La partnership con Gucci, spiega Achim Steiner, amministratore del programma delle Nazioni Unite per lo sviluppo, “conferma la continua evoluzione di questo fondo innovativo, che offre alle aziende di tutti i settori un’opportunità unica per unire le forze e contribuire a preservare e tutelare la biodiversità in tutto il mondo. Negli ultimi 50 anni, la metà degli animali selvatici del nostro pianeta è scomparsa, mentre i loro habitat naturali e gli ecosistemi vengono distrutti ad un ritmo senza precedenti per ragioni legate all’attività dell’uomo.
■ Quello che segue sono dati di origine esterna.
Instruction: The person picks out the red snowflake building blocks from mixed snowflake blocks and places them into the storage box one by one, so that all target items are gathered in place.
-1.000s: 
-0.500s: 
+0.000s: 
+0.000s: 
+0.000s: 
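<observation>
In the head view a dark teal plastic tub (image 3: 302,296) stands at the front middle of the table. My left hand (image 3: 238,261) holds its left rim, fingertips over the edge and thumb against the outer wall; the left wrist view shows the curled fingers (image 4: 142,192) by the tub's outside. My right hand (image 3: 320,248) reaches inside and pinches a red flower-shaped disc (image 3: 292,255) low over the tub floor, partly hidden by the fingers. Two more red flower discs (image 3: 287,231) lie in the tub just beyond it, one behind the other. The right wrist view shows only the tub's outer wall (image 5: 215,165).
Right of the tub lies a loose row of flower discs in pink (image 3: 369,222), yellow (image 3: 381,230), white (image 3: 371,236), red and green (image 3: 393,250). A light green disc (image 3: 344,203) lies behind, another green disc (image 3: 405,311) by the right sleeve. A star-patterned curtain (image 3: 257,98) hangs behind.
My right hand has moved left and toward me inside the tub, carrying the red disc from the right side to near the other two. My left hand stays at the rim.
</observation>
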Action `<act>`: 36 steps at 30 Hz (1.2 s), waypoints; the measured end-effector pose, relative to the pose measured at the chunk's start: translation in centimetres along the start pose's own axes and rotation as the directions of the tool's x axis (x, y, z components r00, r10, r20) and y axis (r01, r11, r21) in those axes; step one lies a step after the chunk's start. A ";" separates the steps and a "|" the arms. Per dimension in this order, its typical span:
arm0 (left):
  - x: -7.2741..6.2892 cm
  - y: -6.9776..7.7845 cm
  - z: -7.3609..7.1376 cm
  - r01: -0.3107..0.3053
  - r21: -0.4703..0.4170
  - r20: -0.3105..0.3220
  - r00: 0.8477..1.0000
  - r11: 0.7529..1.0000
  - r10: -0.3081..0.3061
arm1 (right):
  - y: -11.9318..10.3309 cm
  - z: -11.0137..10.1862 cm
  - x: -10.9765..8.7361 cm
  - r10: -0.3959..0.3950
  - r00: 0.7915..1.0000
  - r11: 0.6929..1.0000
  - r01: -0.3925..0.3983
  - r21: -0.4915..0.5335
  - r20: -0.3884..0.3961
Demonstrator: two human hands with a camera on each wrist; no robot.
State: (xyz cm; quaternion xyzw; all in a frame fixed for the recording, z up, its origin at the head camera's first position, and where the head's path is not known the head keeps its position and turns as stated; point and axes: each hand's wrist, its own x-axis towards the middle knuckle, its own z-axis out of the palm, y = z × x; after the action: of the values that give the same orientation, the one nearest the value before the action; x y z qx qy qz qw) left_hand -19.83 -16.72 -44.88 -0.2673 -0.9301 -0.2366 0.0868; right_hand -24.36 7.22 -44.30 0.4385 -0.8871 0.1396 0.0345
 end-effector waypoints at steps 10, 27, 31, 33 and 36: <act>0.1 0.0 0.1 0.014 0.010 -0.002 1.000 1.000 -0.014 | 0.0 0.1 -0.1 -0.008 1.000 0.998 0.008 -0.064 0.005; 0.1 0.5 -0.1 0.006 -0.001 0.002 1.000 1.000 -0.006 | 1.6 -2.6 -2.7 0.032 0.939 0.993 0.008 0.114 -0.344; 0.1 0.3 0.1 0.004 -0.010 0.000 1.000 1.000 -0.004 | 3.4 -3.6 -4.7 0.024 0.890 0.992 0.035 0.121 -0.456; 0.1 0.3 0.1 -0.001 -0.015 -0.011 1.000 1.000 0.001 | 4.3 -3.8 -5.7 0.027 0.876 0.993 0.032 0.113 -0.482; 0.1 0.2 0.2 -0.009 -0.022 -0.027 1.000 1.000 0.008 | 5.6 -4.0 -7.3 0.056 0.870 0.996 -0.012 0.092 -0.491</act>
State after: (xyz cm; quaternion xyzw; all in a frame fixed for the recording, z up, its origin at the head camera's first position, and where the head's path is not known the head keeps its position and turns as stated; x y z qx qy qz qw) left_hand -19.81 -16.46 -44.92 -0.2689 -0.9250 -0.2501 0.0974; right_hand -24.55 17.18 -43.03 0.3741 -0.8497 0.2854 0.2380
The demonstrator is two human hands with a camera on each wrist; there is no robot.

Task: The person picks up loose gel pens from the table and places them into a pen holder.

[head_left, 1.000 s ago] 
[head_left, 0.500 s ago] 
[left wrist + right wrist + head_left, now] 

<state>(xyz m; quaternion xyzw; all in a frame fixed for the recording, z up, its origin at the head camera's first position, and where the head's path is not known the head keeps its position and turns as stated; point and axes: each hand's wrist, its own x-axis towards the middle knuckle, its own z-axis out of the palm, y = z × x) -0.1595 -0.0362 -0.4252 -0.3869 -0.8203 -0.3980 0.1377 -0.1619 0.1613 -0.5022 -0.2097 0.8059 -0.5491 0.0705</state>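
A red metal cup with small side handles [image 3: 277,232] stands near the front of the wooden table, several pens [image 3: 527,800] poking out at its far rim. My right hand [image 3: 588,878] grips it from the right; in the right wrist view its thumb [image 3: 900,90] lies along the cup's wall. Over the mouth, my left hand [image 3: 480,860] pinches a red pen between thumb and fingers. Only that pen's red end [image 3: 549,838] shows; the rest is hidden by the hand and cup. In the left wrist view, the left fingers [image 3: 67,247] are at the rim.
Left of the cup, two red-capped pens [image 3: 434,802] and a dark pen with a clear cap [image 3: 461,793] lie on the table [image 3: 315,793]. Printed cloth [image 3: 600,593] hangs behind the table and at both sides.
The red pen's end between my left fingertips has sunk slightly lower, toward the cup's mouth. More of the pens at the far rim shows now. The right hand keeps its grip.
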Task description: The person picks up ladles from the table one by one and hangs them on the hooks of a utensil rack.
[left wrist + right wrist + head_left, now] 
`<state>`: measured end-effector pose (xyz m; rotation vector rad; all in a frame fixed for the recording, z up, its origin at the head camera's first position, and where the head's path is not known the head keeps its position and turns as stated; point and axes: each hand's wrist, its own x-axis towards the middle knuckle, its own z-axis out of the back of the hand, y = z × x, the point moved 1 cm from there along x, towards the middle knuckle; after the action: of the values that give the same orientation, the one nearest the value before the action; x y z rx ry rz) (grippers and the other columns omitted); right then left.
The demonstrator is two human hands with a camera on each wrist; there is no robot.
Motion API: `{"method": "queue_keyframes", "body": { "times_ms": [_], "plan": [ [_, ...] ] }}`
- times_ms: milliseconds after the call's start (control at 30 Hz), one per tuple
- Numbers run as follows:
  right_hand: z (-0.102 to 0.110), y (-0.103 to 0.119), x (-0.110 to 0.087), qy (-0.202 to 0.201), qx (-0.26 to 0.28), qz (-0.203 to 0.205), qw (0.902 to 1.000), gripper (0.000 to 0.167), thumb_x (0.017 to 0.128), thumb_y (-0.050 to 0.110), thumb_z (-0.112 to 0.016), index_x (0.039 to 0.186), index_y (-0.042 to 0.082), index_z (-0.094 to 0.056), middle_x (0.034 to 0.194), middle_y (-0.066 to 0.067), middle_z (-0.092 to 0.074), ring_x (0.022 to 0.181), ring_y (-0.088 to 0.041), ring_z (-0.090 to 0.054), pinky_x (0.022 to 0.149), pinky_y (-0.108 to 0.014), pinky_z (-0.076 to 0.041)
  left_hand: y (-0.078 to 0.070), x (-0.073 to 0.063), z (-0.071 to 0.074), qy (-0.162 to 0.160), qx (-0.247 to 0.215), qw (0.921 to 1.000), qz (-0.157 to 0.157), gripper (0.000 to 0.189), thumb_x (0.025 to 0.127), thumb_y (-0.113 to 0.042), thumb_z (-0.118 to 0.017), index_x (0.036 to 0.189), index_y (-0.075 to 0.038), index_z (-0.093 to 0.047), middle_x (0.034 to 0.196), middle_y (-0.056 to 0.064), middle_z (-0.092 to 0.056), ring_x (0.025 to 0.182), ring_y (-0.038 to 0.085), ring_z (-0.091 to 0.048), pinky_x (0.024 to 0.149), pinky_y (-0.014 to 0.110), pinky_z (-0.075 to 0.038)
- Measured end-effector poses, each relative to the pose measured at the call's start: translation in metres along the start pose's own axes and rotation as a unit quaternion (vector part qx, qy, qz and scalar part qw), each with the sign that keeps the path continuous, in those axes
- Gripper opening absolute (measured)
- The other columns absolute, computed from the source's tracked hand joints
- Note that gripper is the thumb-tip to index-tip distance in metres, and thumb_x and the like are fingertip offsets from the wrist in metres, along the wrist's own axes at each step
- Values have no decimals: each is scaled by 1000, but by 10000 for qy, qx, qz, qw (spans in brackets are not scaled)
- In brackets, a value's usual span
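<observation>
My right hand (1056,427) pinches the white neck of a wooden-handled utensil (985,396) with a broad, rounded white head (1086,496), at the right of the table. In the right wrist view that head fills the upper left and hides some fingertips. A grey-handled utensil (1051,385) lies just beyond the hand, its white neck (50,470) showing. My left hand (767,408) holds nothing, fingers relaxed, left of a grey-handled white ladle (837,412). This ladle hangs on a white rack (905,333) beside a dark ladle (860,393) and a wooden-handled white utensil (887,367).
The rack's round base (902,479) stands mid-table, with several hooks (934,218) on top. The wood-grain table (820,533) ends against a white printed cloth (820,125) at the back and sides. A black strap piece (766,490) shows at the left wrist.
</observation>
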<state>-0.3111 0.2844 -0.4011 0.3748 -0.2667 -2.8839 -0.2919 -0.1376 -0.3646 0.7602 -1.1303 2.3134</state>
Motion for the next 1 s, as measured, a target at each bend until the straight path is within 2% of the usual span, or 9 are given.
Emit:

The Lion’s Share è un’idea tanto innovativa quanto semplice e che ha un impatto reale sulla protezione della fauna selvatica”.

“The Lion’s Share Fund rappresenta un importante nuovo tassello della nostra strategia di conservazione. La natura e gli animali selvatici sono costante fonte di ispirazione per Gucci e fanno parte integrante della nostra storia narrativa, attraverso le nostre collezioni e campagne. Con le crescenti minacce alla biodiversità del pianeta, iniziative innovative come The Lion’s Share Fund possono concretamente fare la differenza, entrando in contatto in maniera organica con la comunità imprenditoriale attraverso azioni dirette volte alla protezione degli habitat naturali e delle specie maggiormente minacciate” afferma Marco Bizzarri, presidente e ceo di Gucci.